Your objective: Report each line from the listing that the string "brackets" appears in.

:::

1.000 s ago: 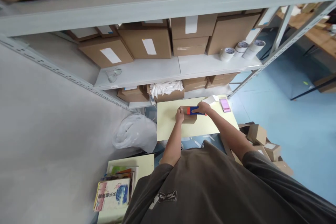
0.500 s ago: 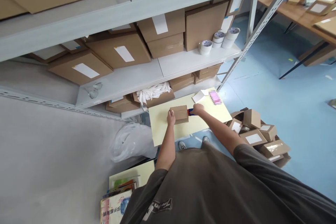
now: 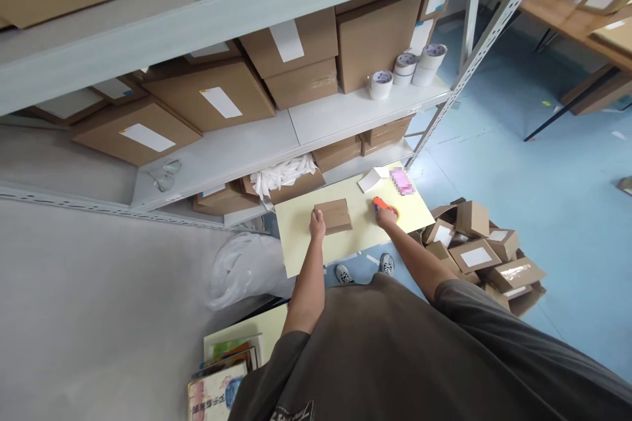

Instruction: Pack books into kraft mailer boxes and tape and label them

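Note:
A small brown cardboard box lies on the pale yellow table. My left hand grips the box's left end, thumb on top. To the right of the box, my right hand is closed around an orange and blue tape dispenser, with a yellow ring showing beside the fingers. The dispenser is apart from the box, close to the tabletop. Behind it lie a folded white piece of card and a pink pixelated item.
A metal shelf with cardboard boxes and tape rolls stands behind the table. On the right, an open carton holds several small boxes. A white plastic bag sits at left; books lie lower left.
My right hand has moved right, away from the box's right end, and turned the tape dispenser so its orange side shows. My left hand stays on the box.

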The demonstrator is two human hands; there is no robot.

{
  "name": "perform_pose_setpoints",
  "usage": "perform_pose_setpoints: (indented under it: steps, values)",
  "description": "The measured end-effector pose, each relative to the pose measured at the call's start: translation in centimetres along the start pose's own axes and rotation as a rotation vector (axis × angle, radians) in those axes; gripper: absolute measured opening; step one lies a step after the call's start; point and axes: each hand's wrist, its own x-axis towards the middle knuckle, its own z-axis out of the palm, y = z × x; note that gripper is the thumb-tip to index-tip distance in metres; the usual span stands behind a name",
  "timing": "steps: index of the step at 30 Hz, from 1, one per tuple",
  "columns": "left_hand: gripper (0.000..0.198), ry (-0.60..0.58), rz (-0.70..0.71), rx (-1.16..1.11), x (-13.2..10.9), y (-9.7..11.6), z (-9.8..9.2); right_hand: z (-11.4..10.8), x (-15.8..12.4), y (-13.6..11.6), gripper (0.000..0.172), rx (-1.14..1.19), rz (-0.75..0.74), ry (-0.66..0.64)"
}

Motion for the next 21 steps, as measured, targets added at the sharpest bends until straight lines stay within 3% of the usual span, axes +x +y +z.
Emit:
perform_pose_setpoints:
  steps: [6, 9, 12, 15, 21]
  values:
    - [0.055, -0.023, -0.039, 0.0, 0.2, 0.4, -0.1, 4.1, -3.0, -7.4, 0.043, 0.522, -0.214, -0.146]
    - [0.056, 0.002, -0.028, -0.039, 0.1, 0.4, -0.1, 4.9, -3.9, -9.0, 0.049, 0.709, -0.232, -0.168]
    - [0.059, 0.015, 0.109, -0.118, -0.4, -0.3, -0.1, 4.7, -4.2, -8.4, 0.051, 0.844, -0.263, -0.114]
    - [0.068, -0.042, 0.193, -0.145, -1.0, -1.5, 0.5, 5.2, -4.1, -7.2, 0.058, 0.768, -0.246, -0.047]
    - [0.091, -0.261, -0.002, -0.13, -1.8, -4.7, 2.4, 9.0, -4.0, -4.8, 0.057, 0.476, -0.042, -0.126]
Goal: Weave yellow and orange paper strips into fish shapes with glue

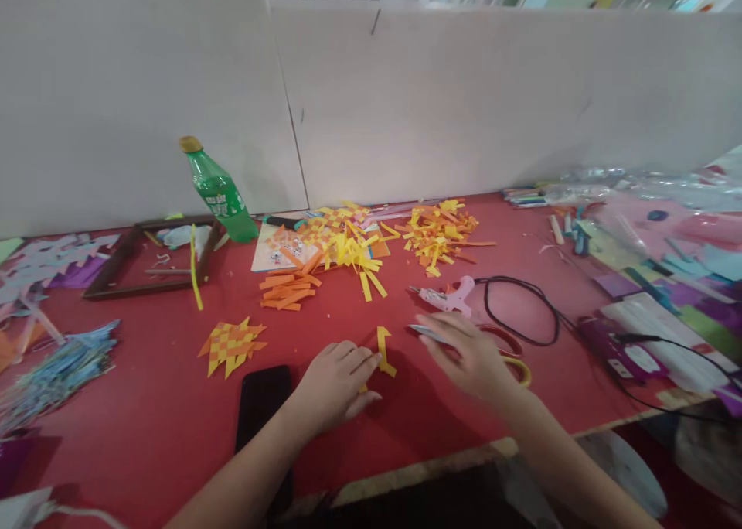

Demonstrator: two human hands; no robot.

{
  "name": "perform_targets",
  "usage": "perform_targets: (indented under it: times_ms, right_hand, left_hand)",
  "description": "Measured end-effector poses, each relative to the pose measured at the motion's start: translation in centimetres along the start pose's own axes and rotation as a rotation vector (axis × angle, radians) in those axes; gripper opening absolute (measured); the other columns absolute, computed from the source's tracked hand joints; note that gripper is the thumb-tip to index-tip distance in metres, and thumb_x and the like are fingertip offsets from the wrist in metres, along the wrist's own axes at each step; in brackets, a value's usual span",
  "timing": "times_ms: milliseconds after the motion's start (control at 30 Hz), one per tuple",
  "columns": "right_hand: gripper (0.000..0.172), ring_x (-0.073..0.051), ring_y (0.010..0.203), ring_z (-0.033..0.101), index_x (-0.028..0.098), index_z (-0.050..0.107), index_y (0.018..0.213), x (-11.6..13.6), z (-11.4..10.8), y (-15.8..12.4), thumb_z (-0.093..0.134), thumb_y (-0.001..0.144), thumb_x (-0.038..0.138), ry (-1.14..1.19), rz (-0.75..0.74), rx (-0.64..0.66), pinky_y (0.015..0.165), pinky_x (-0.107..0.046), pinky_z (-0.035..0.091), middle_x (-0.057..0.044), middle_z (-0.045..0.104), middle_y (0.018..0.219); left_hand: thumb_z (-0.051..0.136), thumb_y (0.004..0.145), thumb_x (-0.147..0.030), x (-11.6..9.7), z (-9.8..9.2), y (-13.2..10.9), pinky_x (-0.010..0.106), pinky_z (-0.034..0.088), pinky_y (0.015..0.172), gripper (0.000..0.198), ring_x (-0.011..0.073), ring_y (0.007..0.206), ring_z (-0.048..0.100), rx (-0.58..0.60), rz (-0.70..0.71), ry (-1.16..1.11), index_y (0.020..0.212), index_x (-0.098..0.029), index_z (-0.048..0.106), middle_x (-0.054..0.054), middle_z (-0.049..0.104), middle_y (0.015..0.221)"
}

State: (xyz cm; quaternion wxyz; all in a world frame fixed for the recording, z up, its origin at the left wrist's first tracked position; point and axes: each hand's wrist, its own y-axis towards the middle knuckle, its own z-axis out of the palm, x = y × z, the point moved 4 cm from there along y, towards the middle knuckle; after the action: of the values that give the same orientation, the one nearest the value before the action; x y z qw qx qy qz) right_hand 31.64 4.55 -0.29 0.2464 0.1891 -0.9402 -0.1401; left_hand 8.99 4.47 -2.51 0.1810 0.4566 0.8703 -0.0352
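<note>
The folded yellow strip lies on the red table in front of you, right by the fingertips of your left hand. That hand is palm down and half curled, with a scrap of yellow showing between thumb and fingers; you cannot tell from here whether it is pinched. Your right hand is partly closed over the middle of the scissors, blades out to the left and handles to the right, though how firmly you have them, if at all, cannot be told. Just beyond that hand lies the pink glue gun, its black cable looped to the right. Beside your left forearm you have the dark phone, and past it the woven orange-and-yellow piece. Farther back sit orange strips, yellow strips and a mixed pile, with the green bottle leftward near the white partition
</note>
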Motion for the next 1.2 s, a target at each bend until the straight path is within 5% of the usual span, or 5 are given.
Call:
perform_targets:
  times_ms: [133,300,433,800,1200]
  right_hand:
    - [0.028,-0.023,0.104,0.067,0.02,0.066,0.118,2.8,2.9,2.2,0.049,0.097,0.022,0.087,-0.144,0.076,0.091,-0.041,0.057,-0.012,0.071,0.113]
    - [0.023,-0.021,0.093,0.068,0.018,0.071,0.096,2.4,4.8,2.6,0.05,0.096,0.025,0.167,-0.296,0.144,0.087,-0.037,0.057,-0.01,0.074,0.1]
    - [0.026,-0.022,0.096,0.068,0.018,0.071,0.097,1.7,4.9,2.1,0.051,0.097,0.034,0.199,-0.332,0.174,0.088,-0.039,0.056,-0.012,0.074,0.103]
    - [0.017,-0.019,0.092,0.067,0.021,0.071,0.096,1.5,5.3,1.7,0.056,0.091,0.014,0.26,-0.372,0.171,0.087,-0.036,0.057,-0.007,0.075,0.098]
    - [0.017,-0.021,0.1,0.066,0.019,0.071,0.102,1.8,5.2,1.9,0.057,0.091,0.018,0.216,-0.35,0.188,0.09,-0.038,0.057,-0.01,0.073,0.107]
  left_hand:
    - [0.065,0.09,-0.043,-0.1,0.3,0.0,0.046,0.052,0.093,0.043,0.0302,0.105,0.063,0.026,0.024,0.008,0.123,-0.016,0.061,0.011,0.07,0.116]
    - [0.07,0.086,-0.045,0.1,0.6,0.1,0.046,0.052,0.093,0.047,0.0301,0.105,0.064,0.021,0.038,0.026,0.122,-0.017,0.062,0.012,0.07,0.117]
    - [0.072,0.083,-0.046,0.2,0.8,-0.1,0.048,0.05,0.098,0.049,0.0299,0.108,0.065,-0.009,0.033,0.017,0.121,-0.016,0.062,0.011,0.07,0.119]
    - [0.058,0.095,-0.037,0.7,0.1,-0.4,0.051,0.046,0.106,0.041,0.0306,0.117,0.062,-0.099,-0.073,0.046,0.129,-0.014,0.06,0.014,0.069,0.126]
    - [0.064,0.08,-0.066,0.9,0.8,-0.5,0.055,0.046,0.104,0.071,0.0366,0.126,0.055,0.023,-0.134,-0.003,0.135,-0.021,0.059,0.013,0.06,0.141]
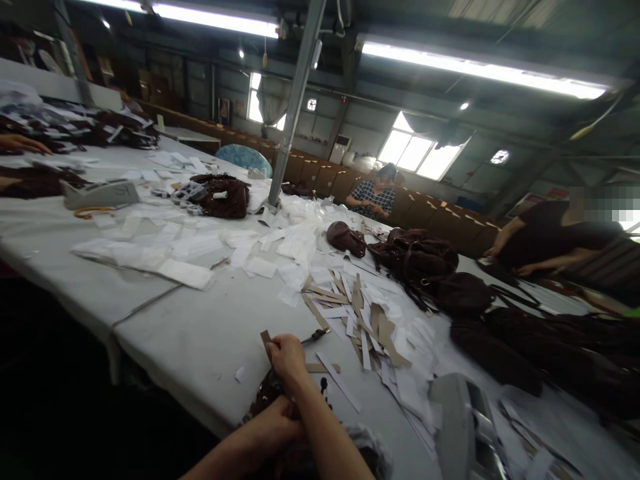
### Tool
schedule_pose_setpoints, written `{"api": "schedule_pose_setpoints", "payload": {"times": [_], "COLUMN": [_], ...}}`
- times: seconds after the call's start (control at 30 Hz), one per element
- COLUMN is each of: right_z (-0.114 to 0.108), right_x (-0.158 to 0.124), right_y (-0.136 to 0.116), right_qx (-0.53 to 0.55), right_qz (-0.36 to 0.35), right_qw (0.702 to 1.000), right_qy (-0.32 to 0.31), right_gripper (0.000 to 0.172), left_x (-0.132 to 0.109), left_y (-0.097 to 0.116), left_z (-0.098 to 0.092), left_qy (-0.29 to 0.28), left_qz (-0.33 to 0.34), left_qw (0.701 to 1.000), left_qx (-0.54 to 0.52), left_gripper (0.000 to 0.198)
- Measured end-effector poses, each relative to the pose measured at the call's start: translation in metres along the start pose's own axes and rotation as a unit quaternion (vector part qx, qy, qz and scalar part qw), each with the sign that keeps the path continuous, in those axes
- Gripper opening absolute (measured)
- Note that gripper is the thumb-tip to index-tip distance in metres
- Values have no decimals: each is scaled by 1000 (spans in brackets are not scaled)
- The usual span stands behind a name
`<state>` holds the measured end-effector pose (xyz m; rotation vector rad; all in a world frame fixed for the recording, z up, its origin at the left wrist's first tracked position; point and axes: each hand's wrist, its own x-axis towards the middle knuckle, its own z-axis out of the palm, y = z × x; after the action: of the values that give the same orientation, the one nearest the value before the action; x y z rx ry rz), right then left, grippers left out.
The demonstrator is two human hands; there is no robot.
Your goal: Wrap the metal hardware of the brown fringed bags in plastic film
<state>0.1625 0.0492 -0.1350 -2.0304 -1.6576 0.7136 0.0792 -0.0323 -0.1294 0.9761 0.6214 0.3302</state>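
Note:
My right hand (289, 360) is closed with a pinch on a beige cardboard strip (265, 341), which sticks up past the fingers. Lower down, my left hand (277, 420) is closed on a dark brown bag (265, 393) at the table's near edge. My forearms hide much of this bag, and crumpled grey-white wrapping (370, 443) shows at its right side. A small dark strap-like piece (316, 335) lies just beyond my right hand; its kind is unclear. More beige and white strips (350, 317) are heaped to the right.
White paper scraps (300, 233) cover the table's middle, around a metal post (295, 107). Brown bags (415, 257) are piled on the right. A grey tape dispenser (457, 427) stands nearby; another dispenser (100, 193) is at left. Two people (373, 197) work across the table; another person's hand (23, 143) shows far left.

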Motion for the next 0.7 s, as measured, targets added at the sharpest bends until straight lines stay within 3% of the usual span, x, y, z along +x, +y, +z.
{"api": "schedule_pose_setpoints", "payload": {"times": [0.1, 0.23, 0.43, 0.57, 0.7], "right_z": [-20, -62, -118, -117, -93], "right_x": [-4, -22, -105, -173, -216], "right_y": [-2, 0, 32, 59, 75], "right_qx": [120, 277, 388, 446, 431], "right_qz": [-38, -63, -37, 34, 104], "right_qw": [990, 950, 897, 868, 881], "right_qy": [67, 130, 209, 213, 167], "right_gripper": [27, 42, 44, 43, 60], "left_x": [2, 3, 2, 3, 4], "left_y": [-4, -8, -10, -5, 8], "left_z": [-2, -2, 2, 6, 14], "left_qy": [-8, 7, 35, 34, 22], "left_qz": [-21, -28, -23, -19, -17], "left_qw": [999, 999, 999, 999, 999], "left_qx": [41, 44, 1, -21, -28], "left_gripper": [33, 42, 45, 45, 42]}}
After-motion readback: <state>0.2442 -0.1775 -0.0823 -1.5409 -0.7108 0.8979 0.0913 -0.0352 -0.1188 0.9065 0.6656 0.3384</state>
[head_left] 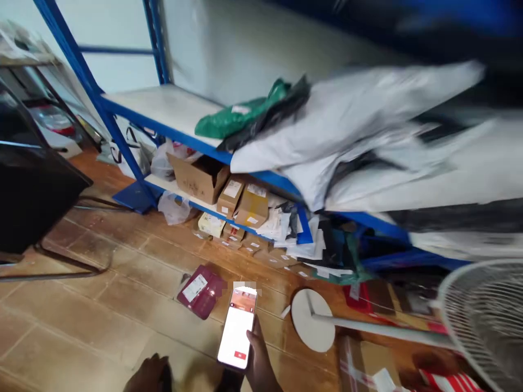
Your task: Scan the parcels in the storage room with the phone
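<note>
The phone point(237, 332) near the front has a glossy glass screen. The rack point(134, 111) is painted blue metal. Far boxes point(229, 193) are matt cardboard; mailing bags point(368, 125) on the right are smooth plastic; the floor point(81, 316) looks like wood.

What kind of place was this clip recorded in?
Most likely a parcel storeroom or small courier depot. Blue metal shelving is piled with poly mailer bags, labelled cardboard boxes sit on the lower shelf, and the right hand holds a lit phone above a maroon parcel on the floor.
</note>
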Demonstrator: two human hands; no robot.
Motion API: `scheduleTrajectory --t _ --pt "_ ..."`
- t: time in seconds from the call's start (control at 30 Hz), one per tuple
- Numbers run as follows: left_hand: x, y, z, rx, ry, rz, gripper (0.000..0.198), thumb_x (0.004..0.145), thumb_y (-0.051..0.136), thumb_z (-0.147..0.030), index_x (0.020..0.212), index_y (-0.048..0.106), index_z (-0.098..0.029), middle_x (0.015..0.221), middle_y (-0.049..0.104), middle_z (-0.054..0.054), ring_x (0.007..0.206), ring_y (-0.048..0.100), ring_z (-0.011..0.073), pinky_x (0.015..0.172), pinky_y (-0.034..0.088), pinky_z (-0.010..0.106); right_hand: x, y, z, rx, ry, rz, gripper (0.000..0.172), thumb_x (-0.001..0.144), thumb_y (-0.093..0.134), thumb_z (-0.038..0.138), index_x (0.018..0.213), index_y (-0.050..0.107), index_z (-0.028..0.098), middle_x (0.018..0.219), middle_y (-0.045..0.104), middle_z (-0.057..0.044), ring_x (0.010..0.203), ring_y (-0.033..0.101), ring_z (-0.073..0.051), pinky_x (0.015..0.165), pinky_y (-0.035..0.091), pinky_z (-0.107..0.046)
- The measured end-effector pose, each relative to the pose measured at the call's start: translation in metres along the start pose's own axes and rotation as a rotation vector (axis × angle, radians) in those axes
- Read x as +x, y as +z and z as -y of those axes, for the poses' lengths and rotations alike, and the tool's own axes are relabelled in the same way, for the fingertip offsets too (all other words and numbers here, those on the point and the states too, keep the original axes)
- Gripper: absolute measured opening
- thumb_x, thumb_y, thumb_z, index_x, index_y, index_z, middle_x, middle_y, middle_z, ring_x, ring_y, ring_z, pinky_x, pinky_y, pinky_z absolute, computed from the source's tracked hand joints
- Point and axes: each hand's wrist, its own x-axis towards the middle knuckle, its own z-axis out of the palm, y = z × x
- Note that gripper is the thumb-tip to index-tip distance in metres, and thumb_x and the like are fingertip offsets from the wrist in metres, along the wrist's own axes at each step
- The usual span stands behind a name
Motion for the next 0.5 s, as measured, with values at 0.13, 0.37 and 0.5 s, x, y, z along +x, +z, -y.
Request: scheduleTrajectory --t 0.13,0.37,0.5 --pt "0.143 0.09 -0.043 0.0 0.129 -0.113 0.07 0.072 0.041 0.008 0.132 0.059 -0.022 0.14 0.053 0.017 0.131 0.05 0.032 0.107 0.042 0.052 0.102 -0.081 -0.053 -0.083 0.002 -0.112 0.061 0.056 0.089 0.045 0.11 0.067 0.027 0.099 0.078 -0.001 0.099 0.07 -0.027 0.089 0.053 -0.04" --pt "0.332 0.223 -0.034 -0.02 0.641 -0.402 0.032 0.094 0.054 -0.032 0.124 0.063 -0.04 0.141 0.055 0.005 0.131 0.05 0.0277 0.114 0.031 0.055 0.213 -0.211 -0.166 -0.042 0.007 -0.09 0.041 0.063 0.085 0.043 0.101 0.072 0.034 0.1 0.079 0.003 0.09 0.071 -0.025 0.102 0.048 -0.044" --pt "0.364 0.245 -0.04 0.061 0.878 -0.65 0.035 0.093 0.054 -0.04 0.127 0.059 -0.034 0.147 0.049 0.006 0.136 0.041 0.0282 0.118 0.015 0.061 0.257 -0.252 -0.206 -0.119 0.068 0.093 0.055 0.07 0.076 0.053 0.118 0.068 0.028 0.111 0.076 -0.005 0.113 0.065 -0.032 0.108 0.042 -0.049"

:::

Response to the exercise:
  "description": "Measured end-effector poses, each relative to the pose measured at the motion's start: translation in centimetres along the start pose's own axes and rotation as a rotation vector (axis × angle, radians) in those axes; gripper opening absolute (measured); the other columns absolute, computed from the source's tracked hand joints; note that gripper is the thumb-tip to index-tip distance in metres, and thumb_x and the like are fingertip offsets from the wrist in metres, along the wrist's own axes at each step; in brackets, a value's usual span",
- Values have no decimals: each is scaled by 1000 (spans in brackets are not scaled)

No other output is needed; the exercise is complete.